**Material provided**:
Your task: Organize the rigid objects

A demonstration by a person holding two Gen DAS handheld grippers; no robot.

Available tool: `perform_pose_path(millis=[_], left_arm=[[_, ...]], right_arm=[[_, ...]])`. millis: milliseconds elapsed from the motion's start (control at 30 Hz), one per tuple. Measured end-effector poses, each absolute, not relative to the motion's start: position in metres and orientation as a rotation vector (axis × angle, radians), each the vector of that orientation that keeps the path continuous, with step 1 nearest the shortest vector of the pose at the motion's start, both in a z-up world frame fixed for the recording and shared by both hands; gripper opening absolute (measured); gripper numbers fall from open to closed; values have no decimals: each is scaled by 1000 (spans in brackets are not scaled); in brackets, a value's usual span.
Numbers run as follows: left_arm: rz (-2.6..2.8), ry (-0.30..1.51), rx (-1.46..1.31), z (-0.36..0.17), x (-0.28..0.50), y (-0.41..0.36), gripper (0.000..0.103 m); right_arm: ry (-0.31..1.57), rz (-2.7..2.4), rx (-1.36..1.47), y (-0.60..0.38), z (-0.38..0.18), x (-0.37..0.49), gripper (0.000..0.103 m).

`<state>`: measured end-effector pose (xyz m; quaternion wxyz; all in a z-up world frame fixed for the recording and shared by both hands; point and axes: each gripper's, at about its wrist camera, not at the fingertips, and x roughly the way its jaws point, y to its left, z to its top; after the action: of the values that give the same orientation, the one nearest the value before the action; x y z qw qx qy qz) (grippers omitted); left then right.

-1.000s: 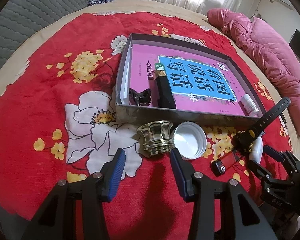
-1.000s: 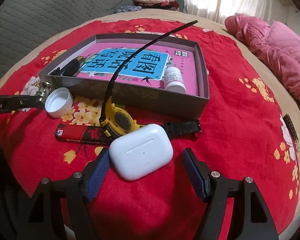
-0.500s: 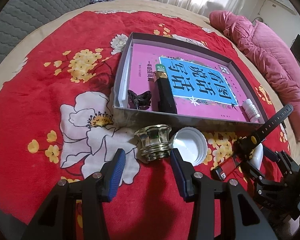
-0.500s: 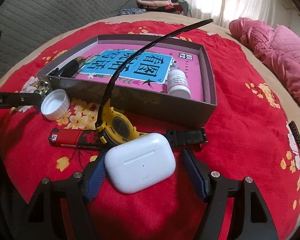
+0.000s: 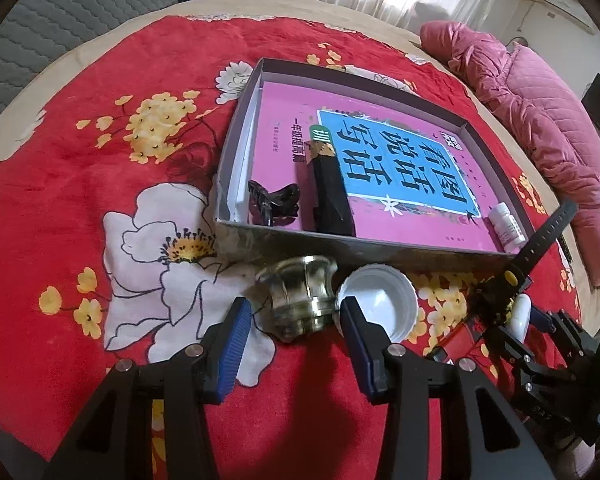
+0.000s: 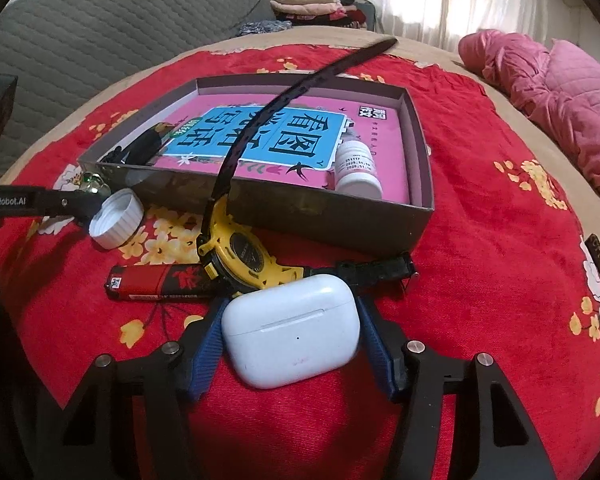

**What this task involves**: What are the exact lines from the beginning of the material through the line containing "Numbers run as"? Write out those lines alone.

**Answer to the exercise**:
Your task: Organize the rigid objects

A demonstration by a person holding two Gen DAS handheld grippers; no robot.

Available tool: `perform_pose_path(millis=[_], left_arm=[[_, ...]], right_arm=[[_, ...]])`. millis: milliseconds elapsed from the motion's start (control at 30 Hz), one per tuple. Measured end-effector poses, each absolute, not relative to the motion's start: position in metres and orientation as a rotation vector (axis × angle, radians), each the vector of that orientation that keeps the path continuous, with step 1 nearest the shortest vector of the pose at the motion's start, both in a z-up world frame fixed for the recording and shared by both hands; gripper opening absolute (measured); gripper numbers fall from open to closed; values have no decimals: each is scaled by 1000 (spans in brackets are not scaled); in brackets, a value's usual span.
Numbers run as follows: left_arm: rz (-2.6..2.8), ry (-0.30..1.51), rx (-1.46..1.31), z (-0.36..0.17), x (-0.28..0.50), y (-0.41..0.36), gripper (0.000..0.103 m); right_arm: ry (-0.31..1.57), rz (-2.7..2.4), rx (-1.36..1.47), y (-0.60..0.38), z (-0.38..0.18), x (-0.37..0.49), gripper (0.000..0.103 m).

This exercise has no more to it.